BookmarkSubscribeRSS Feed
David_Billa
Rhodochrosite | Level 12

I've the following code which creates WANT dataset. Now I want to update the WANT dataset by doing sum(sales) and group by of other fields. I can do this in proc sql with create table statement but I don't want to create any  new dataset and instead I want to update the existing WANT dataset with the aggregation as told above. Any help?

 

data work.want;
set work.have;     
      upn = material;
      country = propcase(country_name);
      mon_intrvl = put(date, yymmd7.);
      sales_date = intnx("month",date,0,"b");
      sales = delivery_qty;
  run;
12 REPLIES 12
ballardw
Super User

Artificial restriction like "I don't want to create any new dataset " don't lend themselves to clean easy to understand code.

Plus, without an example data set of what this is supposed to look like after the "update" I am not sure exactly what you are expecting as a result.

 

"Group by" isn't really a data step concept either. So an example gets more important.

Typically I would look at using something like Proc Summary to create the summaries and then merge back to this data.
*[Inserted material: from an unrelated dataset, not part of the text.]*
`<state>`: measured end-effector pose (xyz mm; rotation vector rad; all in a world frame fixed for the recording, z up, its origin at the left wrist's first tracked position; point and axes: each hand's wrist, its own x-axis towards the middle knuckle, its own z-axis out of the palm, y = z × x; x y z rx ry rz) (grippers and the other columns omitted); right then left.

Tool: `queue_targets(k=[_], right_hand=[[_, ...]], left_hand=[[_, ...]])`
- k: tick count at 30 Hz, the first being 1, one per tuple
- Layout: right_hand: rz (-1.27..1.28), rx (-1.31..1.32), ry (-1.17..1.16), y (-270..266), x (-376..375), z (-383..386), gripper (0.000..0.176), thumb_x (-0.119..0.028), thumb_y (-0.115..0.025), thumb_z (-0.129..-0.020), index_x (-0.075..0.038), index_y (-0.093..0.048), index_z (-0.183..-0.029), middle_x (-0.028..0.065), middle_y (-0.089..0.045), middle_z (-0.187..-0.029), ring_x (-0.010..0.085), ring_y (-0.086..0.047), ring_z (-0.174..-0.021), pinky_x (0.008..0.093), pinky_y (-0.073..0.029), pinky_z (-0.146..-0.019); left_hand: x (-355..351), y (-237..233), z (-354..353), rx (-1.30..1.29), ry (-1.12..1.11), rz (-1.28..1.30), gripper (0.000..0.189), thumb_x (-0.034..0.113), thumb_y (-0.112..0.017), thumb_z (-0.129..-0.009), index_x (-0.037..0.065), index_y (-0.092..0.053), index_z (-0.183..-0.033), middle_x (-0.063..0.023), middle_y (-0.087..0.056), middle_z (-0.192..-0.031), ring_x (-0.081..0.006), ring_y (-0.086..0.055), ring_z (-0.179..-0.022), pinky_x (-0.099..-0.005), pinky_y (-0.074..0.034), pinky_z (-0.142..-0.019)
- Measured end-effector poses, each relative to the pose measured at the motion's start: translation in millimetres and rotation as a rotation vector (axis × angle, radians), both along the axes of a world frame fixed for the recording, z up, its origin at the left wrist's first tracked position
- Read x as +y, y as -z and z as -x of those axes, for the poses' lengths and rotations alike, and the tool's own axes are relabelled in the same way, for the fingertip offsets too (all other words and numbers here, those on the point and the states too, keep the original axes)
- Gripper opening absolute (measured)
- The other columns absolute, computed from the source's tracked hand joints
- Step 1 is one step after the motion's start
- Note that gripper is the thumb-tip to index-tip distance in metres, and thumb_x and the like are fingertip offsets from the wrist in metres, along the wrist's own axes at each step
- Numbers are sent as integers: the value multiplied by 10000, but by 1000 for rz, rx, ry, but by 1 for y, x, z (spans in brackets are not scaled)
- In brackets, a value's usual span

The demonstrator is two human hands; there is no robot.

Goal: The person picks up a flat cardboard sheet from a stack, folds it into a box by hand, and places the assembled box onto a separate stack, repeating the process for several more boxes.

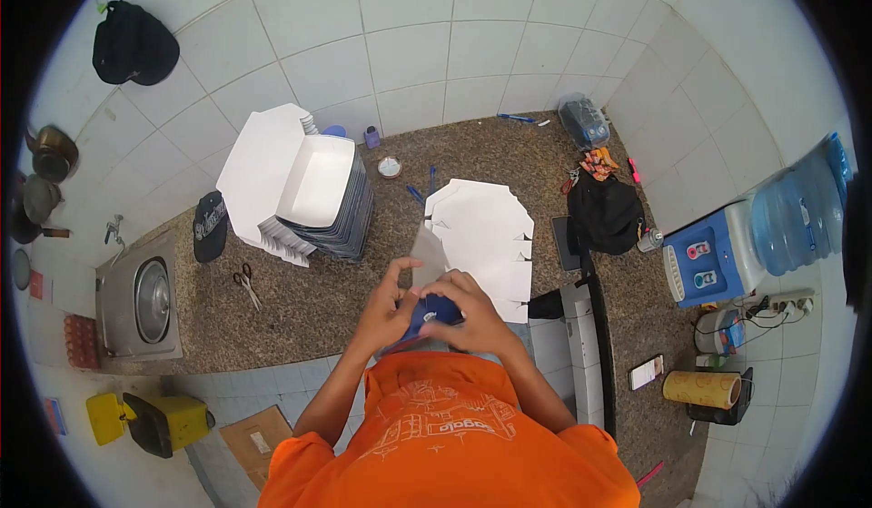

If you can do it in SQL then why not?

In SAS terms any time you add a variable you are not actually updating a data set, you are creating a new set that may just happen to have the same name. That is what your example data step code does as well.

David_Billa
Rhodochrosite | Level 12
I don't know how to do it in sql to update and aggregate the WANT dataset
in one step.

It would be nice if you can point me the document where I can refer to
update and aggregate the table in proc summary and data step
Kurt_Bremser
Super User

@David_Billa wrote:
I don't know how to do it in sql to update and aggregate the WANT dataset
in one step.

It would be nice if you can point me the document where I can refer to
update and aggregate the table in proc summary and data step

Using SQL:

proc sql;
create table class as
  select *, sum(weight) as weightsum
  from sashelp.class
  group by sex
;
quit;

PROC SUMMARY:

proc summary data=sashelp.class nway;
class sex;
var weight;
output out=class_sum sum(weight)=weightsum;
run;

data class;
set sashelp.class;
if _n_ = 1
then do;
  length weightsum 8;
  declare hash s (dataset:"class_sum");
  s.definekey("sex");
  s.defineedata("weightsum");
  s.definedone();
  weightsum = .;
end;
rc = s.find();
drop rc;
run;

proc delete data=class_sum;
run;

While the SQL will re-order the data, the second method will keep the original order.

David_Billa
Rhodochrosite | Level 12
Good to know about this method. Is it possible to achieve this with only
data step without using any procs? Just curious how to handle it only in
data step when we want to group by multiple variables.
Kurt_Bremser
Super User

Since all grouping implies some kind of sorting, you either need a preceding sorting step, or your dataset has to fit into available memory, so you can use a hash object. Be aware that the OUTPUT() method will write the new dataset in order of the key variable(s).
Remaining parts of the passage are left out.